Ambassador of Bangladesh to Qatar
- In office 25 October 2015 – 26 August 2020
- Preceded by: Syed Masud Mahmood Khundoker
- Succeeded by: Md. Jashim Uddin

= Ashud Ahmed =

Bangladeshi diplomat

Ashud Ahmed is a Bangladeshi diplomat. He is a former ambassador of Bangladesh to Greece and Qatar.

== Early life and education ==
Ahmed completed his master's in International Relations at the University of Dhaka. He received training at the Asia Pacific Centre for Security Studies in 2013.

== Career ==
Ahmed joined the 13th batch of the Bangladesh Civil Service.

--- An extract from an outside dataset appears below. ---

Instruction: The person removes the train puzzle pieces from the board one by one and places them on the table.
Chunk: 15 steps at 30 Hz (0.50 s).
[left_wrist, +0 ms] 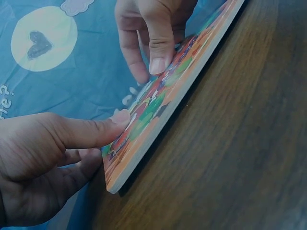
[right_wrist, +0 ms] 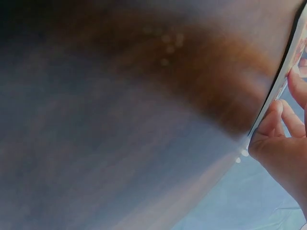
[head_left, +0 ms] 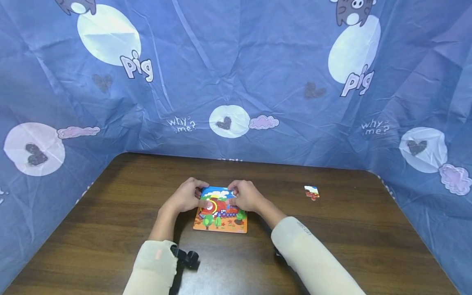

Ahmed had served in Bangladeshi diplomatic missions as Deputy Chief of Mission in Brussels, Counsellor in Colombo, Consul General of Bangladesh in Hong Kong, and First Secretary in New York City. He was the Deputy Chief of Protocol at the Ministry of Foreign Affairs. He was also the Director of the Europe Wing and an Assistant Secretary at the Protocol and International Organizations Wings at the Ministry of Foreign Affairs.

In August 2015, Ahmed was appointed Bangladesh's Ambassador to Qatar. On 3 September 2020, He was appointed Ambassador of Bangladesh to Greece, replacing Md. Jashim Uddin. He had concurrent accreditation to Albania. He served till 31 March 2024 and was replaced by Nahida Rahman Shumona.

== Personal life ==
Ahmed was married to Rebekka Sultana.